En su segunda novela Hammett
optó también por el formato de varios relatos en uno, unidos por algunos personajes.
Enlazar en una las diversas tramas resulta un tanto embrollado e inverosímil. Por
otra parte, la novela coquetea descaradamente con lo terrorífico, lo gótico si queremos, aunque sin caer en
las soluciones fantásticas: al final, nos hallamos ante una historia de
embaucadores y drogadictos. Uno de los momentos más espeluznantes, de hecho, es
la desintoxicación de la protagonista por parte del innominado detective que
nos es familiar por otros relatos de Hammett.
Ahí se ve una ración de anabolizante
didáctico por parte del autor, que debía de conocer bien ese paño.
La maldición es la que supuestamente afecta a la familia materna
de Gabrielle, una chica hipersensible cuyos padres resultan ser unos pájaros de
cuidado, nada escrupulosos a la hora de utilizar a la hija. Lo que en la primera
parte es una historia a lo Sherlock Holmes (El
estudio escarlata, El signo de los
cuatro), con un pasado abracadabrante que se revela al final, se complica
luego con unos sectarios tipo Warren Sánchez y asesinatos (al parecer)

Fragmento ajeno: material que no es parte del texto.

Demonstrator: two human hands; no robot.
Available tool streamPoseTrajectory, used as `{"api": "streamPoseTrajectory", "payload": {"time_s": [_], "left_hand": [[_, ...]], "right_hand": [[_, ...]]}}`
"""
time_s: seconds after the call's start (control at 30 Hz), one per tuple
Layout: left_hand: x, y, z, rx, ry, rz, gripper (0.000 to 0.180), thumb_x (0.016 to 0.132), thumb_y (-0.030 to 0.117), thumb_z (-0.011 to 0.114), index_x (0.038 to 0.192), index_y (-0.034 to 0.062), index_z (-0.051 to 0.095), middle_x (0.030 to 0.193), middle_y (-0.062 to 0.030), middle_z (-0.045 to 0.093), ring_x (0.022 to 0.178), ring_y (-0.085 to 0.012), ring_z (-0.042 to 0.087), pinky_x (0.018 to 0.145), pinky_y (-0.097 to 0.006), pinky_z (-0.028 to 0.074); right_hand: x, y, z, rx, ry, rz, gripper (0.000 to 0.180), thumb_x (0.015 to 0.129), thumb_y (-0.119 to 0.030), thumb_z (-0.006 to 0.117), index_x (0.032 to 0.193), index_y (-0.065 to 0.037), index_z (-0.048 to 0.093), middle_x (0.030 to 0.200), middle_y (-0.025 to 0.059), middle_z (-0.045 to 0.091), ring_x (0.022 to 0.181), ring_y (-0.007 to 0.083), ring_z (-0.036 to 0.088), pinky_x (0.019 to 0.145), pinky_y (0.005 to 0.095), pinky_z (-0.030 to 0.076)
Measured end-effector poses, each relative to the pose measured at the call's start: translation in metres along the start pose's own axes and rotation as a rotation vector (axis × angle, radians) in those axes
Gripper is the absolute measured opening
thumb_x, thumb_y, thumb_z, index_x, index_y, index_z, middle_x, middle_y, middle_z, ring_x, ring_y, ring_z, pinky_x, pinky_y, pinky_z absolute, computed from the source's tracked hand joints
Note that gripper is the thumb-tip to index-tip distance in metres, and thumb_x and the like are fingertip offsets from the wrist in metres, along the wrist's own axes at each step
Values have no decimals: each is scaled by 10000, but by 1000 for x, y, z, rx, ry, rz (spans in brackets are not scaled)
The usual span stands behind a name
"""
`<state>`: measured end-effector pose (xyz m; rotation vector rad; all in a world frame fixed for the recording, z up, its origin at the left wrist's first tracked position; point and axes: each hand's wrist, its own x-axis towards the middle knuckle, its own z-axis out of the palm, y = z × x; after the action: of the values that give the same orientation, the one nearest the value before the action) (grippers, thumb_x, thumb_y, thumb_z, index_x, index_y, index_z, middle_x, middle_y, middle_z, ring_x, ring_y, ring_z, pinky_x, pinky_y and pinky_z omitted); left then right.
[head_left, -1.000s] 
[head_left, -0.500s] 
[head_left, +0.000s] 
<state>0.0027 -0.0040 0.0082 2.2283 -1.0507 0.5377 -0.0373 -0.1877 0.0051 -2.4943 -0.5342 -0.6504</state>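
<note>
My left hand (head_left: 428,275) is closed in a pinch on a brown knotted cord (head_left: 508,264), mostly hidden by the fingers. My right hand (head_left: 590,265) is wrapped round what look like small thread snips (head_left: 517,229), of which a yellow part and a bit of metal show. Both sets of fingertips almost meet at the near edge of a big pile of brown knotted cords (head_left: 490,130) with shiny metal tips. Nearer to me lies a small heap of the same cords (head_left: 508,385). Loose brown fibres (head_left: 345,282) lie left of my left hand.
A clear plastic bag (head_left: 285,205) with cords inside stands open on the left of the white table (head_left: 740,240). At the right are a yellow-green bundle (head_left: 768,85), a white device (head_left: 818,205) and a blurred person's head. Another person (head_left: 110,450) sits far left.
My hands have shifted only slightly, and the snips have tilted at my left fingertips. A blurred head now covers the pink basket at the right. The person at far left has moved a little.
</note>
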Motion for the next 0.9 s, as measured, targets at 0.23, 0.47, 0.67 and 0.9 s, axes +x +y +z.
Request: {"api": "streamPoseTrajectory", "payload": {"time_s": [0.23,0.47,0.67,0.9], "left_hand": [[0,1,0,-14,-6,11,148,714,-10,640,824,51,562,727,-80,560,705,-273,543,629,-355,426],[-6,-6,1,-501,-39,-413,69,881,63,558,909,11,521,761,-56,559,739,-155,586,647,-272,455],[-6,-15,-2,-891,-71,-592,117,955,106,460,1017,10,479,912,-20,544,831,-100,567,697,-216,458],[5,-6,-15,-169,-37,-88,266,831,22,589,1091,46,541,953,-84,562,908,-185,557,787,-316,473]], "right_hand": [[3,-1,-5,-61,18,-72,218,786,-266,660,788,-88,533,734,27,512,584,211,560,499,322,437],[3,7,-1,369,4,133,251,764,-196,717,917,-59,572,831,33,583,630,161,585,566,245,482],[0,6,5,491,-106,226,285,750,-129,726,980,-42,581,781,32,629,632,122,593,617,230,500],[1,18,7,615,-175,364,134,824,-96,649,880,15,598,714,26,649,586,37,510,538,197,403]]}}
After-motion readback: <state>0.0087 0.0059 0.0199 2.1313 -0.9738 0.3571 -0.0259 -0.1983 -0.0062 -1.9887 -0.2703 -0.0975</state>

rituales, para acabar en un ambiente de pistolerismo rural en el que Hammett se mueve más a sus anchas. La
solución final, como digo, es complicada, aunque sorprende poco en cuanto al culpable
último de los múltiples asesinatos a los que tiene que asistir este sabueso que
debía de ser de hierro para no acabar en un convento budista como Rambo.